[Stored dataset items]
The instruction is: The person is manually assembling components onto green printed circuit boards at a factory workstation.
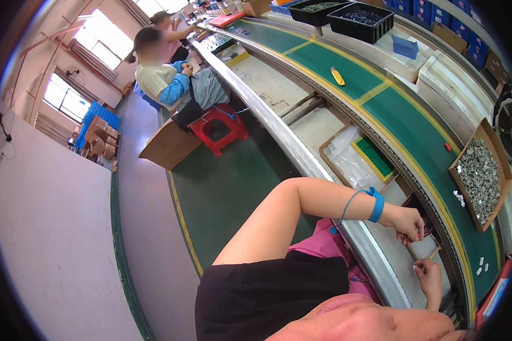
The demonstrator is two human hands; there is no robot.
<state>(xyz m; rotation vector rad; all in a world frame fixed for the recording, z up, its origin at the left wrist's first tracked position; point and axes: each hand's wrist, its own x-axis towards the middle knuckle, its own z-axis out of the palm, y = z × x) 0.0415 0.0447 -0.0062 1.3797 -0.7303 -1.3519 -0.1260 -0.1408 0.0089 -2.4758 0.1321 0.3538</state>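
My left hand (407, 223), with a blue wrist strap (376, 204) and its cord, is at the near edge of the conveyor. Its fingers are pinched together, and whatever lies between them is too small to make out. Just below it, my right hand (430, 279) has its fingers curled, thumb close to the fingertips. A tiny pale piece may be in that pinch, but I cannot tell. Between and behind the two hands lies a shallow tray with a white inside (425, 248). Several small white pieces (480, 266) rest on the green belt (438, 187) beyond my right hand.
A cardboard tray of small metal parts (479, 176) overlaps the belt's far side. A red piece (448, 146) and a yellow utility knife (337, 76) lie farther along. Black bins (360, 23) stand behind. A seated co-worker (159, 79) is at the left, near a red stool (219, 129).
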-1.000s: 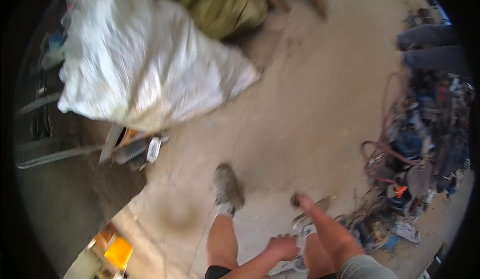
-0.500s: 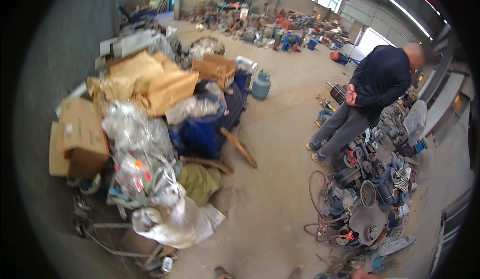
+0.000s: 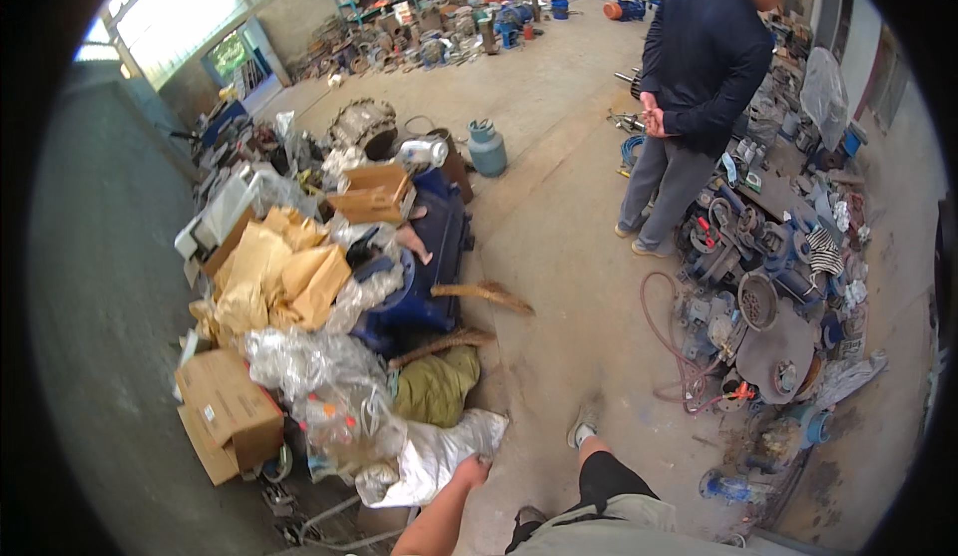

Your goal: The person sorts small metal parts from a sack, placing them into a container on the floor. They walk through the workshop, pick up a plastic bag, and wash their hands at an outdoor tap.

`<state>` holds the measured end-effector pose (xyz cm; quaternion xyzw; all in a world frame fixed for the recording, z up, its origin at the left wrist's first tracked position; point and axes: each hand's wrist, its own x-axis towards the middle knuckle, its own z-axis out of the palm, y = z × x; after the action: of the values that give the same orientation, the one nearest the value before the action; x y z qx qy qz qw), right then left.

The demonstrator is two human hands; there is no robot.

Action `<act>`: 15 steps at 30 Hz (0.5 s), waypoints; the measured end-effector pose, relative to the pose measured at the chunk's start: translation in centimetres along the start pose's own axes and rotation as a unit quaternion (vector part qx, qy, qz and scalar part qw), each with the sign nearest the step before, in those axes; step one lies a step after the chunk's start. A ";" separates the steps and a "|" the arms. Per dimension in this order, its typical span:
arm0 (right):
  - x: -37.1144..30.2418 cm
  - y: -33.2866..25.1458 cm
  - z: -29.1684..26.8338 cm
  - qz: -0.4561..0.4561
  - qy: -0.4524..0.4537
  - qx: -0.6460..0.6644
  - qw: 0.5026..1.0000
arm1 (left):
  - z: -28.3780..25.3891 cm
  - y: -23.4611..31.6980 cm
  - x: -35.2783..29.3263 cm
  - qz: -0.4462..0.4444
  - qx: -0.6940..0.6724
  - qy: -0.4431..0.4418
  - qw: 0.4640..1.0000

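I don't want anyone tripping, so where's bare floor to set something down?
Bare floor lies between the green sack and the reddish hose, and farther off between the gas bottle and the co-worker's legs. Crowded: left, around the white sack and cardboard box; right, around the round plate.

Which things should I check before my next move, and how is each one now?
1. Left hand in view: ok, at the right edge of the white sack.
2. Grip on the white sack: cannot tell, too small to see.
3. Right hand in view: not ok, it does not show.
4. Co-worker apart from the white sack: ok, standing by the pile of parts.
5. Hose apart from the right shoe: ok, they do not touch.
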<state>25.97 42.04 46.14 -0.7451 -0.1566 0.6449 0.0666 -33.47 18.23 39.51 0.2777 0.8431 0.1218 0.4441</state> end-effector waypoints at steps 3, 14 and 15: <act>1.8 -2.0 -0.4 0.060 0.001 0.108 0.992 | -4.0 -0.7 1.0 0.040 0.223 -0.097 0.969; 10.6 -46.1 19.5 -0.192 -0.241 0.120 0.944 | -15.5 9.0 -0.3 -0.332 -0.253 0.032 0.908; 10.8 -50.0 21.2 -0.234 -0.272 0.100 0.928 | -16.3 11.6 0.6 -0.337 -0.260 0.023 0.905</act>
<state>-0.95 90.40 47.69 -0.4729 -0.2734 0.8013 0.2441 -42.82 28.73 53.78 -0.1510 0.8349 0.1858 0.4957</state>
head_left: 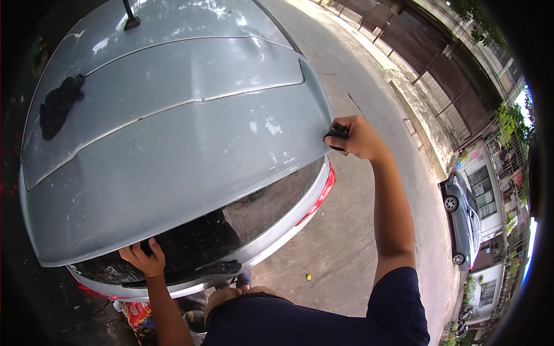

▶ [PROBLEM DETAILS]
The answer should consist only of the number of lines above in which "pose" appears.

▶ [TASK RESULT]
2